Nacida en Felanitx, Mallorca, en 1996, Mariona es una jugadora difícil de etiquetar: lo mismo organiza desde el centro del campo que aparece en el área para definir. Pasó diez años en el Barcelona —305 partidos, 115 goles y 25 títulos— como una de las piezas silenciosas pero imprescindibles de la mejor generación azulgrana.

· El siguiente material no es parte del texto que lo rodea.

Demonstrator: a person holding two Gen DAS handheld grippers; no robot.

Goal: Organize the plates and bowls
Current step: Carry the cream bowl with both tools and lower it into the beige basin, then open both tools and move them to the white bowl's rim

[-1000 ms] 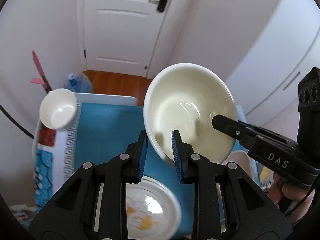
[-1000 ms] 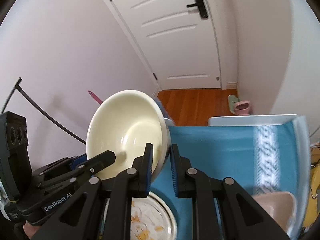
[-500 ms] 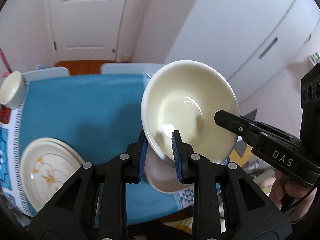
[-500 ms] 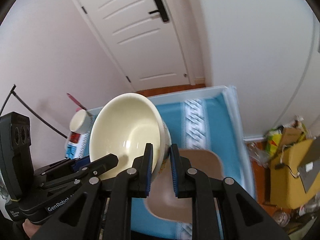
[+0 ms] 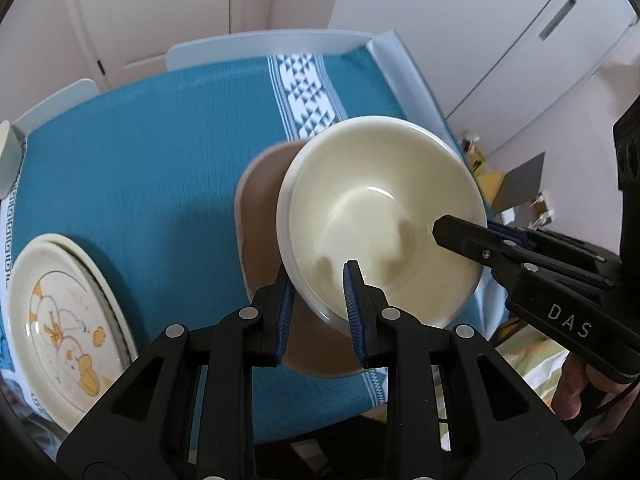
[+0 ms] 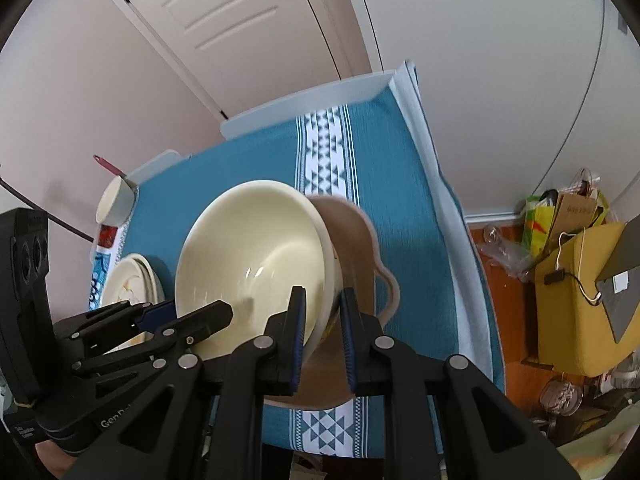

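Bowl [image 5: 380, 224], cream and empty, hangs tilted above the tabletop [image 5: 140, 152], its mouth turned up toward both cameras, over a brown dish [image 6: 352, 236] lying on the blue cloth. My left tongs [image 5: 320, 300] pinch its near rim, and my right tongs [image 6: 322, 336] clamp the opposite rim. Stacked plates [image 5: 60, 320] with an orange duck print sit well to the left. At the far left edge stands a small white cup [image 6: 114, 200].
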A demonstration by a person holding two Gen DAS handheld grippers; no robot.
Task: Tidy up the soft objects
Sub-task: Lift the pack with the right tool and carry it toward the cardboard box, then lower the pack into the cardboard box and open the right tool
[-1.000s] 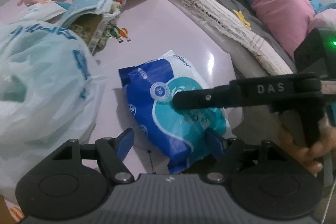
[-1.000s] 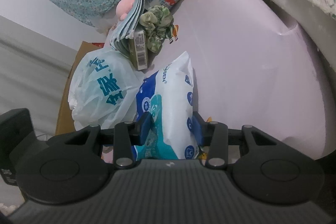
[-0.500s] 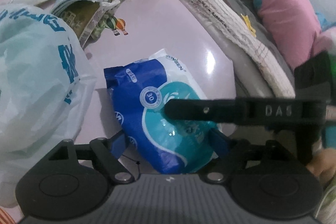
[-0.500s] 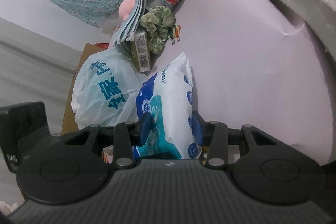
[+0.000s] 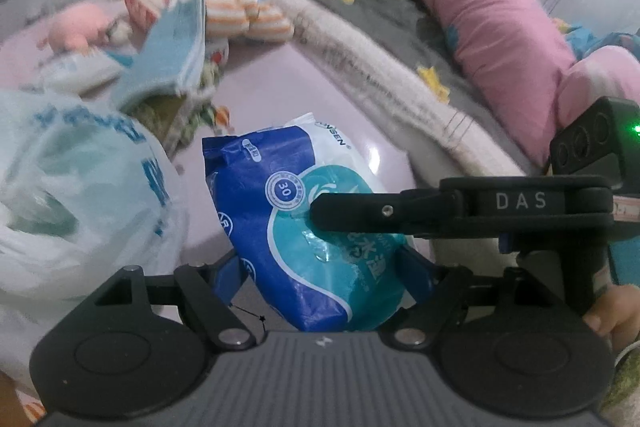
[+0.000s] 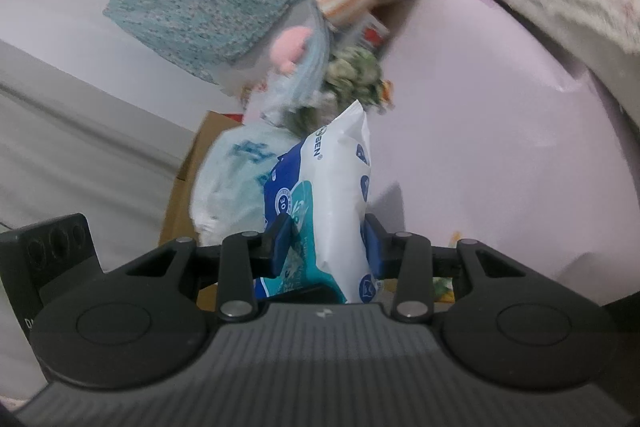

El giro llegó en 2024. Libre, decidió salir de su zona de confort y fichar por el Arsenal inglés. Fue uno de los mejores movimientos del año: se convirtió en figura del equipo, fue elegida Jugadora del Año en Inglaterra y llevó a las londinenses a lo más alto.

Porque lo más alto llegó pronto. En mayo de 2025, el Arsenal de Mariona ganó la final de la Champions League al Barcelona por 1-0. Una ironía preciosa: la mallorquina levantaba en Europa el trofeo que tantas veces había ganado de azulgrana, esta vez contra los suyos. Era su cuarta Champions.

El reconocimiento individual rozó la cima. En el Balón de Oro de 2025 quedó subcampeona, por detrás de Aitana Bonmatí y por un puñado de puntos. Dos españolas, primera y segunda del mundo: el retrato de una era.

Con la selección, fue campeona del Mundial 2023 y una de las líderes en la Eurocopa 2025, donde marcó el gol de España en la final, aunque luego fallara su penalti en la tanda. Lo bueno y lo cruel del fútbol, en una misma noche.

Mariona representa una virtud que el fútbol no siempre premia: la de la jugadora completa, fiable, que hace que todo funcione sin necesidad de ruido. La que se atrevió a marcharse para ganarlo fuera, y casi se lleva el premio a la mejor del planeta.